-- WHAT IS BEING ASKED --
Copy the records below verbatim, from the first line through the line containing "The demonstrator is", inclusive, and output nothing else.

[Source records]
--------------------------------------------------
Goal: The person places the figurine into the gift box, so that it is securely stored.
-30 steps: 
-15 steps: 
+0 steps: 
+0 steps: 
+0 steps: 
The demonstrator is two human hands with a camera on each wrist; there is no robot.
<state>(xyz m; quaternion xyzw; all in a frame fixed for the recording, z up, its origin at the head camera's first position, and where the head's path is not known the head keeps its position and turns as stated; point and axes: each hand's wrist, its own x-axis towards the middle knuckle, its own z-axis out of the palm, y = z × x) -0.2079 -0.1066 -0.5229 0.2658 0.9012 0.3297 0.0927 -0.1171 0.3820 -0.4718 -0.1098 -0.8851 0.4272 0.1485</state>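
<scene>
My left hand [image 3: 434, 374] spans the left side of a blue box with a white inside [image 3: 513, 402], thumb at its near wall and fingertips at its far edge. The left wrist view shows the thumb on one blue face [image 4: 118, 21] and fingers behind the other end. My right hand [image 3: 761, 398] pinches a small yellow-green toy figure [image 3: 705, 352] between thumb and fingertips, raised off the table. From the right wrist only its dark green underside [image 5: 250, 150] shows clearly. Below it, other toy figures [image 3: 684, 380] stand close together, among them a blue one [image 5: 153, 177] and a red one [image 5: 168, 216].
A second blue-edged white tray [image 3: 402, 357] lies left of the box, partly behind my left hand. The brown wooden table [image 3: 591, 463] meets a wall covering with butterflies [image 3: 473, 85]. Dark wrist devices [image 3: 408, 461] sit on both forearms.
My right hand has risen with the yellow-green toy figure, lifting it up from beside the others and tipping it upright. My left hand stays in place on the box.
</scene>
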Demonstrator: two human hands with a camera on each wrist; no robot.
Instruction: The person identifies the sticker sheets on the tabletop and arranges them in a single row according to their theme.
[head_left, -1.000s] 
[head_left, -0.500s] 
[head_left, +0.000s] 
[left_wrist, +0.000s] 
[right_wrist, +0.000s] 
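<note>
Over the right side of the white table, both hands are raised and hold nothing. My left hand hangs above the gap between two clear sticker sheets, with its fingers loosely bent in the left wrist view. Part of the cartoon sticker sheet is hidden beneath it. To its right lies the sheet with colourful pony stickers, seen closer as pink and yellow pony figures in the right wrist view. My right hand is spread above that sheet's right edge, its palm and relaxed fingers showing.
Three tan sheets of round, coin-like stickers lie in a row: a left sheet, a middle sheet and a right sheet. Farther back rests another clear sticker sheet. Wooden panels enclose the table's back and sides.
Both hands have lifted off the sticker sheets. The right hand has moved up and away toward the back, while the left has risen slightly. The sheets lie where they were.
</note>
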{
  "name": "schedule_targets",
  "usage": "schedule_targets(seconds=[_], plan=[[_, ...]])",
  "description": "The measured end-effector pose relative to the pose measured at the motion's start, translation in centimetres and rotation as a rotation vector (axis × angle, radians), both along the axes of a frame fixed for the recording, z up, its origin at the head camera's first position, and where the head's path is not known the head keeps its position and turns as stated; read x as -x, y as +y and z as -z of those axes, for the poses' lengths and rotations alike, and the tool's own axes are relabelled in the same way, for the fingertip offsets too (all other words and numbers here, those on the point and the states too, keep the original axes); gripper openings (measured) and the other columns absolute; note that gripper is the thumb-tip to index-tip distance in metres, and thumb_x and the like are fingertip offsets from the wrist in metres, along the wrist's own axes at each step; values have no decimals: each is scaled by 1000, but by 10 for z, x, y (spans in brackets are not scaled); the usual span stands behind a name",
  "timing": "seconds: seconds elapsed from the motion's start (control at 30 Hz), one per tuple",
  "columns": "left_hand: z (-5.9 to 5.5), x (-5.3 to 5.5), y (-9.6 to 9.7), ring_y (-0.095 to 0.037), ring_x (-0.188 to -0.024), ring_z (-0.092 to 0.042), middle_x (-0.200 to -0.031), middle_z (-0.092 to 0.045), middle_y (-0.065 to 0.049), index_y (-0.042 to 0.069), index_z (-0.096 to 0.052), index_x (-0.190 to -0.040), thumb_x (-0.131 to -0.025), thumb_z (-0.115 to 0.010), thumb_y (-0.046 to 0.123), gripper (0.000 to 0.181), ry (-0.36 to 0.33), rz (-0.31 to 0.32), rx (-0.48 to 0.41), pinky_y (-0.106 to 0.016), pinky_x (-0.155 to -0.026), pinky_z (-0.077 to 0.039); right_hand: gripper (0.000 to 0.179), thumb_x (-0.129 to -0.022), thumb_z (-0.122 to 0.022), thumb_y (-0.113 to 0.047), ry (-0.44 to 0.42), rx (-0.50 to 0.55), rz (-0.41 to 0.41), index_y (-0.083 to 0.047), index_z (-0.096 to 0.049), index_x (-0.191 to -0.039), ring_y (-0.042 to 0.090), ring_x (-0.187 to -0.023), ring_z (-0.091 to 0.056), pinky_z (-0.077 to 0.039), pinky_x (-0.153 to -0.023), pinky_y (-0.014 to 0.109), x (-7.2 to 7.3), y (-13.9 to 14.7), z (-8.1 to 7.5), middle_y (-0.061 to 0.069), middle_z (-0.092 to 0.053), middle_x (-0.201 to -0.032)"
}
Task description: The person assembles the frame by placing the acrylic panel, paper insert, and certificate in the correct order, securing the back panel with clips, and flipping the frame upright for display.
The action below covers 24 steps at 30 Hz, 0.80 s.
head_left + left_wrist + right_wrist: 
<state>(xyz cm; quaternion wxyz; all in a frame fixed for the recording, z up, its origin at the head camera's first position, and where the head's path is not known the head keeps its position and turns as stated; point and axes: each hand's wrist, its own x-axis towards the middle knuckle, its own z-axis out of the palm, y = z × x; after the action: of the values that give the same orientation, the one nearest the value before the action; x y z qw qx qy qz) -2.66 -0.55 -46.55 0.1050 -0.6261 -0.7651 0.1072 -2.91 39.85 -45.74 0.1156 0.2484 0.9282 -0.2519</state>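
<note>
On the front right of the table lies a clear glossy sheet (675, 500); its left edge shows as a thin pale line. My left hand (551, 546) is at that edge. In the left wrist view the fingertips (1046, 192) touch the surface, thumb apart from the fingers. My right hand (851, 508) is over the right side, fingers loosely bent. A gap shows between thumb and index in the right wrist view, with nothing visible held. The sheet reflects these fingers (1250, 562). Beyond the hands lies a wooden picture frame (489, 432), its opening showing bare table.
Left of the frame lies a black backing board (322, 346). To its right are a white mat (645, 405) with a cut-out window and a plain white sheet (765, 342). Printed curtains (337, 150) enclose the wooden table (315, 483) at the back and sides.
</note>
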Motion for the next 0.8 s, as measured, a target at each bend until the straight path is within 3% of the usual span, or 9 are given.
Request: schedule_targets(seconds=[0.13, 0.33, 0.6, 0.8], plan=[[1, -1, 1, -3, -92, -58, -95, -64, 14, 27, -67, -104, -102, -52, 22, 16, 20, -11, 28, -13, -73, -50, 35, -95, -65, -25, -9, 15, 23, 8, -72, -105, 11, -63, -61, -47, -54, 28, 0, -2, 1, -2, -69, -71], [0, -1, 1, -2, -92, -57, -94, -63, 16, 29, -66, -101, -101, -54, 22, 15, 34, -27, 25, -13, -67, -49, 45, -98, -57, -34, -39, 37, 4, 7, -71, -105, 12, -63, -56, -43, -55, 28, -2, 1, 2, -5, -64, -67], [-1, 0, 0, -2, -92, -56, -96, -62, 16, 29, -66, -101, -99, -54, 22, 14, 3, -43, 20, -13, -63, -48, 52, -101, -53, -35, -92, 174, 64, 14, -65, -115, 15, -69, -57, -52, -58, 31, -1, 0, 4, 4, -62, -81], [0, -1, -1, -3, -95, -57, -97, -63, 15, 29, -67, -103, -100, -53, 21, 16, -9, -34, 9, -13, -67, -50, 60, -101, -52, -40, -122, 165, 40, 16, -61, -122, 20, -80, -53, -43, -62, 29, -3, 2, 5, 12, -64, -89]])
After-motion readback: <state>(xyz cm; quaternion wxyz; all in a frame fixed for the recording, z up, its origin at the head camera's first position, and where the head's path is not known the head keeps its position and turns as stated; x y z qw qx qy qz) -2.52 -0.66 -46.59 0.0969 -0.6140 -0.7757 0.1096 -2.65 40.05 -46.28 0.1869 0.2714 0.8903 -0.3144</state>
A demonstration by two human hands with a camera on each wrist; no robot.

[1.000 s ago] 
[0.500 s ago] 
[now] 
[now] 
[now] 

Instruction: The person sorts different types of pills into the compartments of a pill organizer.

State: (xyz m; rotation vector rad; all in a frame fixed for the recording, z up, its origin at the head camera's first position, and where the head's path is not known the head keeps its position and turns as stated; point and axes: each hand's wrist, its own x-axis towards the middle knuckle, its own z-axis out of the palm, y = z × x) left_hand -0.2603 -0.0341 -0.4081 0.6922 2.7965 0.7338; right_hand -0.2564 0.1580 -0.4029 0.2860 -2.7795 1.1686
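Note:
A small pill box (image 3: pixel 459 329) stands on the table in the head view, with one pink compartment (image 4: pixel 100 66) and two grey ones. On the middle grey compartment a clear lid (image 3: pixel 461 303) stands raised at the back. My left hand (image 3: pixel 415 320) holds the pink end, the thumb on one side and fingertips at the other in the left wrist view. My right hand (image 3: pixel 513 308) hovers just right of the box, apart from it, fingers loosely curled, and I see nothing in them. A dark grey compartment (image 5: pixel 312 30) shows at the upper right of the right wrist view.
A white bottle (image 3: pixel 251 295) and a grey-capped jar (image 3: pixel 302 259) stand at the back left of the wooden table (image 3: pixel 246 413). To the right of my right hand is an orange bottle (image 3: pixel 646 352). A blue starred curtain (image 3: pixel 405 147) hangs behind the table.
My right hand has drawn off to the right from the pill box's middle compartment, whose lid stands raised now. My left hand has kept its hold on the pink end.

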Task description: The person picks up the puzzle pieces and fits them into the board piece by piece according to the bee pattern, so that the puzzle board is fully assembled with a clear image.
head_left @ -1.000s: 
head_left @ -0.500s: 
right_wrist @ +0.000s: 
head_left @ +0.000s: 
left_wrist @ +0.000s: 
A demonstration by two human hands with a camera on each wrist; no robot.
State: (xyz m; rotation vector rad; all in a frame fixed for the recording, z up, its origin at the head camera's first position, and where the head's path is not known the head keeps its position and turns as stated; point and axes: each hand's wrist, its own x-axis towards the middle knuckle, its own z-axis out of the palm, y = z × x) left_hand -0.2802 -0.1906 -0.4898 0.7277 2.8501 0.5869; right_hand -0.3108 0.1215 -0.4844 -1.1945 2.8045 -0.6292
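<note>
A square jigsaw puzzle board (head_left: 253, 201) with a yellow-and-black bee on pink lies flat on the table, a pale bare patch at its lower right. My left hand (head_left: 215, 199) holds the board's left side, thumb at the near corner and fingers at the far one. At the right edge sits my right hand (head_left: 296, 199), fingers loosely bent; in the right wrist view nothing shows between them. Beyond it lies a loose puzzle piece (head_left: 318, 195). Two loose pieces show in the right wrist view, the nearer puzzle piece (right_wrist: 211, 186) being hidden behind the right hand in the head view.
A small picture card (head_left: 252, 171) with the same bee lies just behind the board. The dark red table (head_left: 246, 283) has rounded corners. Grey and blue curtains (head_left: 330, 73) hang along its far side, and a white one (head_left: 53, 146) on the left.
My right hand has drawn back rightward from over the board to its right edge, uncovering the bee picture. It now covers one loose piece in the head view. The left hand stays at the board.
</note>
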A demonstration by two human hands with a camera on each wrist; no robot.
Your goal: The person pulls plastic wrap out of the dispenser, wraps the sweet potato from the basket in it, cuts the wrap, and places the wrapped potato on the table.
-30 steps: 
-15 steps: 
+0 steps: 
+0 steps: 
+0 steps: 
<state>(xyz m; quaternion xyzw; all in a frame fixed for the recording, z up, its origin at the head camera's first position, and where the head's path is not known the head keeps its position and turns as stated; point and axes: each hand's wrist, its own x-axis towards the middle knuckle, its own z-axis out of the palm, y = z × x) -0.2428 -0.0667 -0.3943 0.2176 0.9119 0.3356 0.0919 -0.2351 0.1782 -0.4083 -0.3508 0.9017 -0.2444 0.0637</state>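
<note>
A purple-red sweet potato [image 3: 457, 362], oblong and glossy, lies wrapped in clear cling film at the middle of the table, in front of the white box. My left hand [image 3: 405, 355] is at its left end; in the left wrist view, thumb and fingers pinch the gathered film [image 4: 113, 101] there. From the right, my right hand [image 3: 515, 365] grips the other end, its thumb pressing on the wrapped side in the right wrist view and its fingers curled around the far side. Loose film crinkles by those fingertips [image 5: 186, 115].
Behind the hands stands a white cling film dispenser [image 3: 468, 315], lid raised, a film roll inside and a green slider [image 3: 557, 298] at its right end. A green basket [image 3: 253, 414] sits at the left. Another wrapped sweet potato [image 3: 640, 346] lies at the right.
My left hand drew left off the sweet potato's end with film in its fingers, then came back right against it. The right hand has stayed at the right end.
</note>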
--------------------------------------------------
-- RESULT FOR THIS TASK --
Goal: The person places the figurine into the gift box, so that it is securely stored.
-30 steps: 
-15 steps: 
+0 steps: 
+0 steps: 
+0 steps: 
The demonstrator is two human hands with a camera on each wrist; there is no robot.

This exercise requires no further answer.